Much has been written about the life and work of the late, great Derek Jarman, not least in the mounds of notes, books, scripts and essays by the man himself. It is refreshing then that The Films of Derek Jarman approaches his works from a different perspective. Rather than placing Jarman’s films in the context of underground, avant-garde or art cinema, rather than contrasting this with his work as a designer and artist, and rather than overly associating the films with Derek’s life, this book examines his oeuvre in relation to the study of history.
This is, after all, Pencak’s chosen discipline. It’s an intriguing concept – Jarman’s work thrives on the historical and its relationship with contemporary culture, mixed in with his own political agenda. From his feature debut Sebastiane, Jarman’s juxtaposition of historical fact with post-modern reinterpretation is what makes many of his films so rewarding. Think of the contrasts drawn between the reign of Queen Elizabeth II with the punk anarchy of Jubilee year in Jubilee (1978), or the anachronistic typewriters in Caravaggio (1986).

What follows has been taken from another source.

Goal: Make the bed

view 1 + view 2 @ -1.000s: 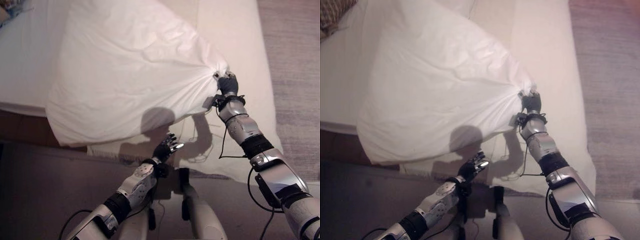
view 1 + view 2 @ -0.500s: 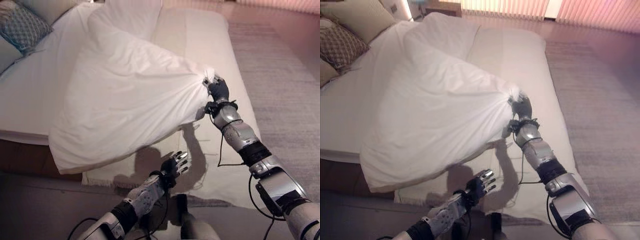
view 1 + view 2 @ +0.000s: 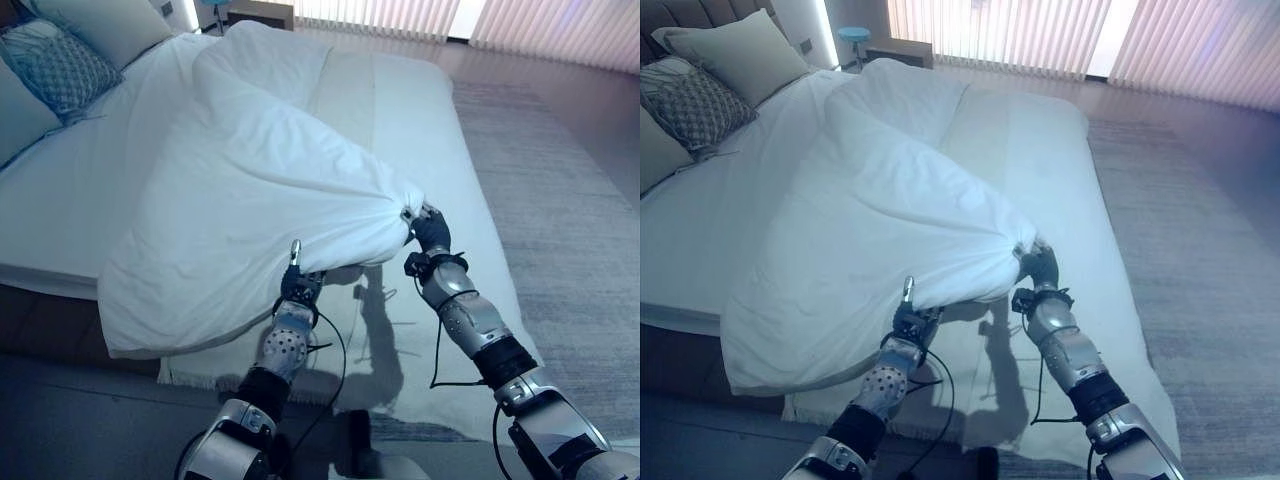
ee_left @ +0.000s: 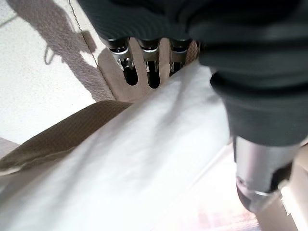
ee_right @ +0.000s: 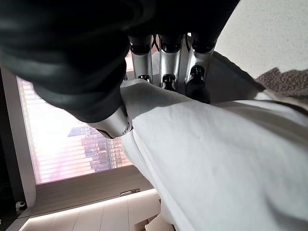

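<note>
A white duvet point(image 3: 250, 190) lies bunched across the bed point(image 3: 400, 100), its lower edge hanging over the near side. My right hand point(image 3: 428, 230) is shut on a gathered corner of it, above the beige throw point(image 3: 390, 350) at the bed's foot; in the right wrist view its fingers point(image 5: 163, 62) curl round white cloth point(image 5: 216, 159). My left hand point(image 3: 298, 285) is up at the duvet's lower edge, left of the right hand. In the left wrist view the cloth point(image 4: 144, 168) runs between its straight fingers point(image 4: 149, 60) and its thumb point(image 4: 262, 159), without a closed grip.
A patterned pillow point(image 3: 70, 70) and a plain pillow point(image 3: 735, 55) rest at the head of the bed, at the far left. A grey rug point(image 3: 560, 200) covers the floor to the right. A small stool point(image 3: 852, 35) stands by the blinds at the back.
The camera has tilted up, showing more of the room. My left hand has risen from low in front of the bed to the duvet's lower edge. The right hand keeps its hold.
</note>
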Tool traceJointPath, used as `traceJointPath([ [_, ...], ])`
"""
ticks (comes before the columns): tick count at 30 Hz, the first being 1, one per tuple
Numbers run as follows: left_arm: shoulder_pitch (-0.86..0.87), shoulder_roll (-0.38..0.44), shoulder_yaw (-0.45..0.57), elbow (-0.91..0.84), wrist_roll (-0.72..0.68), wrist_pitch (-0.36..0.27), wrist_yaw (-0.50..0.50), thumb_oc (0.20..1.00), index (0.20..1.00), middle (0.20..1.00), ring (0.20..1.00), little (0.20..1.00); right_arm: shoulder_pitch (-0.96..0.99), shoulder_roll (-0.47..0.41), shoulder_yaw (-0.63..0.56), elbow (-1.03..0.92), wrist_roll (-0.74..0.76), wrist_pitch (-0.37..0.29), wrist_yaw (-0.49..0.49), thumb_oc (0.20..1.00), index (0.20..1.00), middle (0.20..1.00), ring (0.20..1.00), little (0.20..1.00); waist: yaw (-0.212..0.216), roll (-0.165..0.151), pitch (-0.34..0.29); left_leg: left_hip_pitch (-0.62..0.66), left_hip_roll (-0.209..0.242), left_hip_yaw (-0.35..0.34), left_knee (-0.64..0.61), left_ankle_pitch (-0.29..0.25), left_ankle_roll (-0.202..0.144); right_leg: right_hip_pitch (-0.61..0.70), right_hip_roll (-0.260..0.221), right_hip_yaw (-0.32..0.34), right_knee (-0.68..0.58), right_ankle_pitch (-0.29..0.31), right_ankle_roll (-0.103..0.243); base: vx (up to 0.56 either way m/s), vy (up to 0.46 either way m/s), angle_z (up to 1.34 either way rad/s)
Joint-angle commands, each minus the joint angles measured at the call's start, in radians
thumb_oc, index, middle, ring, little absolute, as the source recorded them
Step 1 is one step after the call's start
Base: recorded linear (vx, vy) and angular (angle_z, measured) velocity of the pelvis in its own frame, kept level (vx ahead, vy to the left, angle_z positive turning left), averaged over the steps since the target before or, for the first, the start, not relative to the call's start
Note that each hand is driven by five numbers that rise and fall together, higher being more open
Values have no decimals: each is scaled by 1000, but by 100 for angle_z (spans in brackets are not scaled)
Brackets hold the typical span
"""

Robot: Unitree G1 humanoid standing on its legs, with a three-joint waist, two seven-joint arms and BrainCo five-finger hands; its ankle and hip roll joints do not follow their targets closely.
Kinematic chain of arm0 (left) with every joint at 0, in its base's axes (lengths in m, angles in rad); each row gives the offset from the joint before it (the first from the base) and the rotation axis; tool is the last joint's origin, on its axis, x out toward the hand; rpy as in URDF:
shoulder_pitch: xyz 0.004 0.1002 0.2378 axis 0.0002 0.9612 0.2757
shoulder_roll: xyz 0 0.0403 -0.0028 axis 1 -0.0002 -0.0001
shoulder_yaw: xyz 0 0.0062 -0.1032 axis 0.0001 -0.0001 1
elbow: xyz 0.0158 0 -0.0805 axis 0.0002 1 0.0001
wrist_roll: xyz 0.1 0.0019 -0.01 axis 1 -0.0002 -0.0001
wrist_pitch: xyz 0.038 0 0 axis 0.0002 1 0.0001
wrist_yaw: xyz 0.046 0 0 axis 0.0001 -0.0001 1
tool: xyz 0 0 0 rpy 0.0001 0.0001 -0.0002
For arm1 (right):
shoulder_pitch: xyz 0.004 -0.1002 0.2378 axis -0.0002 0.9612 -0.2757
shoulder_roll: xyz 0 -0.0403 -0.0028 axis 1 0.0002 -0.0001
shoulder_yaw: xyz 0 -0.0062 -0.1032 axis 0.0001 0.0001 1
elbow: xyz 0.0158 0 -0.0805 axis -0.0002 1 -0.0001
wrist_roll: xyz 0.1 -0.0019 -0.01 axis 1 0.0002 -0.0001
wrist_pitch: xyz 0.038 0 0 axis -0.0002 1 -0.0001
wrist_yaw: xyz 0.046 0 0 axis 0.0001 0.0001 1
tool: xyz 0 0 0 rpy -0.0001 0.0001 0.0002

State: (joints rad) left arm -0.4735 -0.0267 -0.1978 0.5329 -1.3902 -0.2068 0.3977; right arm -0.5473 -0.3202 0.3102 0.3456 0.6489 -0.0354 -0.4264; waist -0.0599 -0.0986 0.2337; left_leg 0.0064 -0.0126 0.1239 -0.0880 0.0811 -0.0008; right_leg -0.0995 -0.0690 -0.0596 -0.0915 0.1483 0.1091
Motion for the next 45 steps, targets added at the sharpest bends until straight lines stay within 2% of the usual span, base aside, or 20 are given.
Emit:
traceJointPath([
  [1, -116, 0, 24, 58, 20, -78, 13, 1000, 1000, 1000, 1000, 1000, -21, -34, -138, -68, -29, -98, -48, 200, 200, 200, 200, 200, 8, 4, -105, -5, -8, -8, 1, -69, -31, 66, 8, -27, 5, -47, 44, 4, -20, 10],
  [12, -149, 26, 62, 99, 139, -79, 49, 1000, 1000, 1000, 1000, 1000, 19, -28, -162, -54, -42, -113, -63, 200, 200, 200, 200, 200, 0, 13, -115, 9, -4, -17, 1, -72, -37, 83, 12, -30, 4, -55, 35, 0, -5, 3],
  [13, -147, 30, 60, 95, 153, -73, 47, 573, 573, 573, 573, 573, 26, -27, -167, -56, -45, -116, -67, 200, 200, 200, 200, 200, -1, 14, -117, 10, -4, -17, 1, -72, -37, 84, 12, -31, 4, -56, 35, 0, 0, 0],
  [14, -142, 35, 58, 93, 171, -63, 41, 322, 322, 322, 322, 322, 32, -28, -173, -54, -44, -118, -65, 200, 200, 200, 200, 200, -2, 16, -118, 11, -4, -18, 1, -73, -37, 85, 13, -30, 4, -56, 35, 0, 0, 0],
  [15, -138, 40, 55, 86, 191, -61, 36, 200, 200, 200, 200, 200, 39, -28, -179, -49, -43, -121, -65, 200, 200, 200, 200, 200, -3, 17, -119, 12, -4, -19, 1, -73, -37, 86, 12, -30, 4, -57, 34, 10, -16, 5],
  [20, -107, 81, 21, 33, 283, -28, -13, 200, 200, 200, 200, 200, 103, -5, -215, -24, -29, -139, -51, 200, 200, 200, 200, 200, -3, 28, -123, 17, -4, -20, 1, -74, -37, 93, 14, -33, 4, -61, 35, 1, -5, 2],
  [21, -101, 94, 13, 18, 297, -22, -28, 200, 200, 200, 200, 200, 115, -1, -220, -14, -22, -143, -45, 435, 435, 435, 435, 435, -2, 31, -123, 18, -4, -19, 1, -76, -37, 94, 13, -33, 4, -61, 36, 0, 0, 0],
  [22, -98, 106, 9, -4, 310, -20, -39, 200, 200, 200, 200, 200, 130, 4, -226, -9, -17, -145, -38, 539, 539, 539, 539, 539, -2, 36, -123, 19, -5, -19, 1, -76, -36, 95, 13, -34, 4, -61, 36, 0, 0, 0],
  [23, -92, 120, 2, -25, 324, -18, -47, 200, 200, 200, 200, 200, 153, 11, -233, 3, -9, -146, -34, 1000, 1000, 1000, 1000, 1000, -2, 41, -125, 21, -5, -18, 1, -77, -36, 97, 13, -36, 4, -61, 36, 0, 0, 0],
  [28, -83, 174, -45, -147, 388, 13, -110, 200, 200, 200, 200, 200, 312, 75, -247, 54, 65, -130, 41, 1000, 1000, 1000, 1000, 1000, -10, 73, -123, 29, -13, -22, 1, -76, -36, 113, 6, -49, 4, -65, 32, 0, 0, 0],
  [40, -120, 155, -128, -254, 379, 28, -158, 200, 200, 200, 200, 200, 492, 173, -166, 135, 209, -94, 170, 1000, 1000, 1000, 1000, 1000, -34, 108, -91, 7, -21, -44, 1, -57, -50, 108, -5, -88, 8, -63, 27, -11, 2, 10],
  [45, -127, 151, -159, -288, 362, 33, -183, 200, 200, 200, 200, 200, 521, 212, -103, 182, 350, -71, 254, 1000, 1000, 1000, 1000, 1000, -40, 118, -73, 0, -20, -46, 1, -53, -52, 96, -5, -93, 16, -63, 26, -7, -4, 9],
])
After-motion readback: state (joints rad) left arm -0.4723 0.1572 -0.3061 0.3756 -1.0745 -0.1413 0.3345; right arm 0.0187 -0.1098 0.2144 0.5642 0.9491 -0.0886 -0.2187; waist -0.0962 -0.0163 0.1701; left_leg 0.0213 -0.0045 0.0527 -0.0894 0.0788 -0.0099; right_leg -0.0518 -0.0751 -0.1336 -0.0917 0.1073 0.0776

The book comprises a chapter on each of Jarman’s major films, focussing on the historical basis of the characters or story. There are some interesting elements to these background notes, but coupled with this are some sections in which we are shown where (gasp) Derek got it wrong. In some respects Jarman’s cinema can be seen as the mutability of history, and the way in which contemporary mores taint our views of the past. Look at the way "realist" cinema depicts historical events – the same event filmed "accurately" a quarter a century apart can tell you as much about the time the film was made as it does about the events the film portrays. Often the inaccuracies are the point. To exacerbate matters Pencak chastises Jarman’s inaccuracies regarding certain representations of Egyptology in his films, even though these mistakes are based on new studies that Jarman could not have possibly known about.

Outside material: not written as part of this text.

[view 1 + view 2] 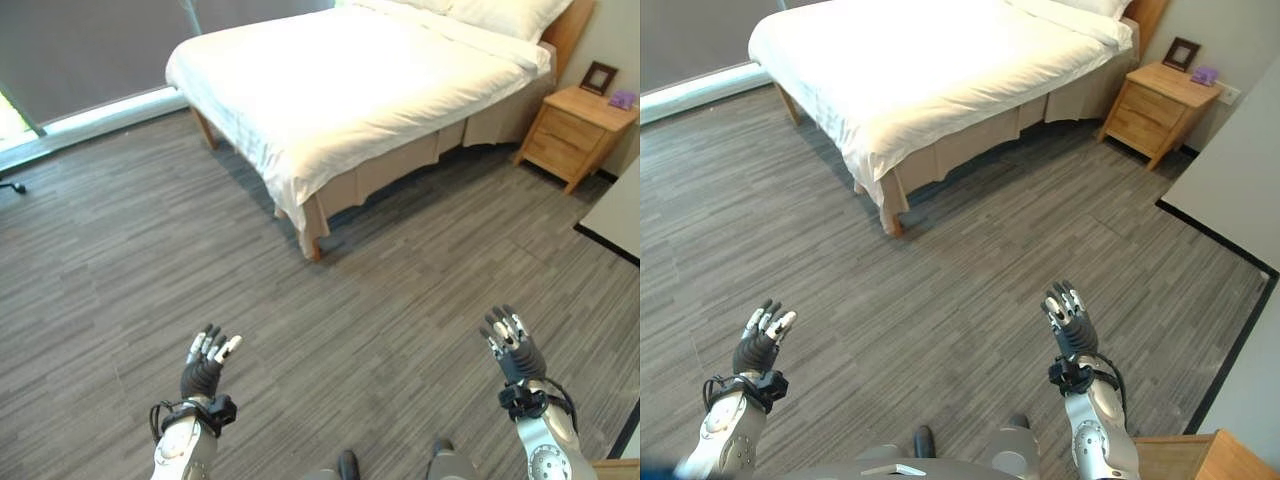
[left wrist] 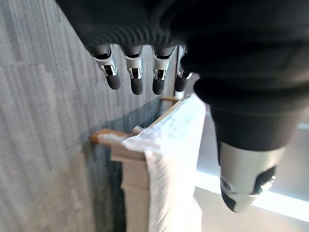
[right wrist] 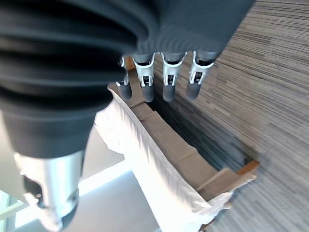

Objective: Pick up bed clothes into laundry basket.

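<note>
Bed (image 1: 350,90) well ahead; left robot hand (image 1: 205,362) and right robot hand (image 1: 512,345) raised, fingers straight, empty.

Two silver-grey metal forearms, rounded and glossy, each ending in a black collar at the wrist. Left hand (image 1: 204,368) and right hand (image 1: 513,348): dark ribbed cover over back and wrist, slim silver fingers (image 2: 134,72) with rounded dark tips. Thumb (image 3: 50,193) thick, silver, with dark inset near its end.
</note>
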Tool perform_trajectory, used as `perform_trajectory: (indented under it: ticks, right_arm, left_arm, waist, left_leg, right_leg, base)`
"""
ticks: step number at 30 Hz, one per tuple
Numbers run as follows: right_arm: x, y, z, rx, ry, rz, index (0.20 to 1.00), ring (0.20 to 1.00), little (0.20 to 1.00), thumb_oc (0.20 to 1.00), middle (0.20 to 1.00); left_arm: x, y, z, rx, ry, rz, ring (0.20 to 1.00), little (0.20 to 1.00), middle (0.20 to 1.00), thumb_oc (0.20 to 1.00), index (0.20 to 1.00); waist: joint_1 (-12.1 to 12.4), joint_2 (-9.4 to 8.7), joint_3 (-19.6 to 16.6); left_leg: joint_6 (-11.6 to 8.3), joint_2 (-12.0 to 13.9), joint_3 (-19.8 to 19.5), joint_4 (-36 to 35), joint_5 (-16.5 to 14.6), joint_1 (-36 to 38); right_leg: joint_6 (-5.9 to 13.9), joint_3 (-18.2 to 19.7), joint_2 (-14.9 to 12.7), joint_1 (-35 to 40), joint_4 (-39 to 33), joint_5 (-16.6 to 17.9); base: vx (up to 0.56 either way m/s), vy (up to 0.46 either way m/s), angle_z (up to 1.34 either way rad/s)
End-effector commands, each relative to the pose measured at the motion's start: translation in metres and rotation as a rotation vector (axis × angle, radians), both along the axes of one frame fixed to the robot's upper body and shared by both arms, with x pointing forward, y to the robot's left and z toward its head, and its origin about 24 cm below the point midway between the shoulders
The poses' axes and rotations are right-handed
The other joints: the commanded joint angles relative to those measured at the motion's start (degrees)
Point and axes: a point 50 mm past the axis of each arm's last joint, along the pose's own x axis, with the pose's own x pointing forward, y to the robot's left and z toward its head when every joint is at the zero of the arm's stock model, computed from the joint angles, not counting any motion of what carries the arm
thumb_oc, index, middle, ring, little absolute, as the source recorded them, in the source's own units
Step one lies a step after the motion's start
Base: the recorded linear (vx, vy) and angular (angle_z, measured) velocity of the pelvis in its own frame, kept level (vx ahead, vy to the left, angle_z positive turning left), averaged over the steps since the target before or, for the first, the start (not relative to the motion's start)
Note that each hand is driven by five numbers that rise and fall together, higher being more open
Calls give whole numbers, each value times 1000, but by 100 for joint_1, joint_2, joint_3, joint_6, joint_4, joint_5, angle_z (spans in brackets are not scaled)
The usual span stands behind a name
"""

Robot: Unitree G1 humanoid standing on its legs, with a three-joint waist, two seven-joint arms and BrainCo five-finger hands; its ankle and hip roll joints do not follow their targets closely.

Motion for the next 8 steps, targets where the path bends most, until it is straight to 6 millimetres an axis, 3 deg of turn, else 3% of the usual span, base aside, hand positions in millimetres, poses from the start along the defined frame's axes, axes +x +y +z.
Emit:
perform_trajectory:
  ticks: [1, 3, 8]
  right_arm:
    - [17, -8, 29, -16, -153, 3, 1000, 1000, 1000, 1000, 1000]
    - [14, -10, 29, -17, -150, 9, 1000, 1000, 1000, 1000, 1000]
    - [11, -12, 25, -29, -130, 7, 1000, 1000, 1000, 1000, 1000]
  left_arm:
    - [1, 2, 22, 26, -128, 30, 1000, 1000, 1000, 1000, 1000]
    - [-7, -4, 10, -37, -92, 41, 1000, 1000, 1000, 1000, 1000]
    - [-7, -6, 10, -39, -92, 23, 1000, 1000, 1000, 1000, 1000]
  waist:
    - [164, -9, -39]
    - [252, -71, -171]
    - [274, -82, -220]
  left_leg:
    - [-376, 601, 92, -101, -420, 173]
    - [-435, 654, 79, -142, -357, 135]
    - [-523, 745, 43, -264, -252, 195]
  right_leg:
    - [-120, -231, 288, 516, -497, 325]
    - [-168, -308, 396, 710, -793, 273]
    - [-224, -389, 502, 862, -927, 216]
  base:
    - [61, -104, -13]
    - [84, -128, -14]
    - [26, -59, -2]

Of the many problems the book encounters, one of the worst is the almost total lack of artistic context within which Pencak discusses the films – you’d almost think that Jarman was the only person ever to have directed a film. Apart from Pasolini, that is. Pasolini is seen as Jarman’s only real cinematic precedent (with occasional deviations to include Fellini – despite the fact that Pencak doesn’t seem to be able to differentiate them, as films are frequently attributed to the wrong director). Jarman was never working in an artistic vacuum, and the book completely ignores contemporary directors such as Kenneth Anger or Ken Russell, or the influence of the avant-garde movement on films like TG: Psychic Rally in Heaven or The Angelic Conversation. If the book’s aim is to concentrate on the history behind the films, then why bring in just one other director?

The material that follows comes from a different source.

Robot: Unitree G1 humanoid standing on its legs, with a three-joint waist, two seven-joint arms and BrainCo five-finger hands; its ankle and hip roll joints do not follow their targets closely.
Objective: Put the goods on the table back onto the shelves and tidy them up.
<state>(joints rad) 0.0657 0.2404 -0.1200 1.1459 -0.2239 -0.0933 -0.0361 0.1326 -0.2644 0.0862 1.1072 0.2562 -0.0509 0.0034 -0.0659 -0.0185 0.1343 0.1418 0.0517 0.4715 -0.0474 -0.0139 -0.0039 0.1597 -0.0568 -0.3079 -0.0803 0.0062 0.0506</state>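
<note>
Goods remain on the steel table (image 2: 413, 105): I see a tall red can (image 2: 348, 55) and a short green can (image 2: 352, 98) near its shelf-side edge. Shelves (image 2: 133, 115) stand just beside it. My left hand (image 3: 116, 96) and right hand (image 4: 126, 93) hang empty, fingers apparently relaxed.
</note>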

Sadly the concept of The Films of Derek Jarman, enticing as it is, does not live up to the reality. Perhaps it’s the title that’s misleading – it doesn’t provide any information regarding the book’s content. What could have been an unusual perspective on one of the UK’s pioneering filmmakers provides some interesting information, and raises issues for future study, but is missing a good deal of relevant context and is ultimately much less rewarding than the flms themselves.